If AI spending converts into durable revenue and margin expansion, the S&P 500 will benefit. If it does not, the weight of disappointment will be difficult to diversify away.
The spending itself is no longer debatable. Data-center equipment and infrastructure investment reached roughly $290 billion in 2024, with projections suggesting the market could approach $1 trillion by 2030. What remains uncertain is the timeline for payback, and whether capacity constraints like power availability and cooling infrastructure will delay returns even as dollars continue flowing out the door.
Capex reality check
The table below shows where six of the Magnificent Seven companies stand on the most basic measure of AI investment pressure: How much of their operating cash flow is being consumed by capital spending.
Microsoft $45.1B $19.4B $25.7B 43.0% Meta $30.0B $19.4B $10.6B 64.6% Apple $111.5B $12.7B - 11.4% Alphabet $151.4B $77.9B $73.6B 51.4% Amazon $130.7B $115.9B $14.8B 88.7% Tesla $6.2B $2.2B $4.0B 36.0% Data: Trailing 12-months, annualized
Amazon stands out immediately: Close to 90% of its operating cash flow is being reinvested into property and equipment - the majority of it tied to AWS and the broader data-center buildout. That leaves just $14.8 billion in trailing free cash flow, a razor-thin margin for a company of its scale. If AWS growth or AI-service adoption does not accelerate visibly, that ratio becomes difficult to defend.
Meta sits at the other end of intensity, with capital spending running above 64% of operating cash. The company has already guided $70 billion to $72 billion in total 2025 capex, explicitly tying much of the increase to AI and infrastructure. Advertising revenue remains the engine funding this buildout, which makes any weakening in ad pricing or engagement a structural problem, not just a cyclical one.
Apple provides the counterpoint: Its capex intensity remains below 12%, a reflection of its device-centric AI strategy.
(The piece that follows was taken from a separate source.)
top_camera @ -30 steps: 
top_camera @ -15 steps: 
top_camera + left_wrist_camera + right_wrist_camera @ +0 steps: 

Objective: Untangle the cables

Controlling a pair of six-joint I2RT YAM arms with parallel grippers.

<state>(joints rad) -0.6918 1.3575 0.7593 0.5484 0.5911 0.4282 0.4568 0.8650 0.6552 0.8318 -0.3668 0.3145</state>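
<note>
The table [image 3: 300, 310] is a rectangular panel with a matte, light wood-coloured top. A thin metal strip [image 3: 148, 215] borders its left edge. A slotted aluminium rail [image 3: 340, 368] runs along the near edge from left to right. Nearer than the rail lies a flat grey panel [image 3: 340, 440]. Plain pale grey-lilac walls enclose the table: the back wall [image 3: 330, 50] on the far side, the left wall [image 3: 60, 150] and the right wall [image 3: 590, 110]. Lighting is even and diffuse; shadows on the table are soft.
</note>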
Apple does not need to build hyperscale data centers to monetize AI. Instead, it relies on on-device processing and potential partnerships to deliver AI features without matching the infrastructure arms race. That lower intensity is an advantage if AI proves to be a demand catalyst for hardware upgrades and services growth. It is a vulnerability if cloud-based AI models dominate the competitive landscape.
Microsoft and Alphabet occupy the middle ground. Microsoft's capex has been rising, but the company highlighted in its most recent quarter that free-cash-flow growth has held up in part because of a higher mix of finance leases, which spread the cash impact over time. Alphabet has maintained trailing 12-month free cash flow above $73 billion even as it guided toward $91 billion to $93 billion in 2025 capex, suggesting the business can still generate substantial cash while investing aggressively.
Tesla is the outlier in this group: AI spending matters for autonomy and manufacturing automation, but investors still anchor primarily on automotive margins and production efficiency. The company posted positive free cash flow in its most recent quarter despite ongoing capex, but the AI narrative here is secondary to near-term profitability in the core business.
Read: I refused to invest in Tesla for years - but now's the time to bet on Elon Musk
What to listen for on earnings calls
The financial statements provide the baseline. The earnings calls will reveal whether management still believes the payback clock is on schedule.
Microsoft (reports Jan. 28): The critical question is whether Azure demand is genuinely outrunning capacity, or whether growth is decelerating as utilization normalizes. With Copilot, investors should listen for specifics on commercial seat adoption and whether enterprises are renewing and expanding deployments.
Meta (Jan. 28): Meta's higher capex intensity makes advertising performance the central issue. If AI-driven improvements in ad targeting and engagement are translating into pricing power, the buildout becomes easier to justify.
Tesla (Jan. 28): AI and robotics investments will be discussed, but the market will focus on automotive cash generation and whether the company is tightening or loosening capital-allocation discipline.
Apple (Jan. 29): The iPhone cycle and services growth are the real tests. AI should show up as a feature that drives upgrade intent or increases services attachment, not as a standalone revenue line.
Alphabet (Feb. 4): Search monetization is the key. AI integration into search has been widely discussed, but the impact on ad load, click-through rates and cost per click remains opaque.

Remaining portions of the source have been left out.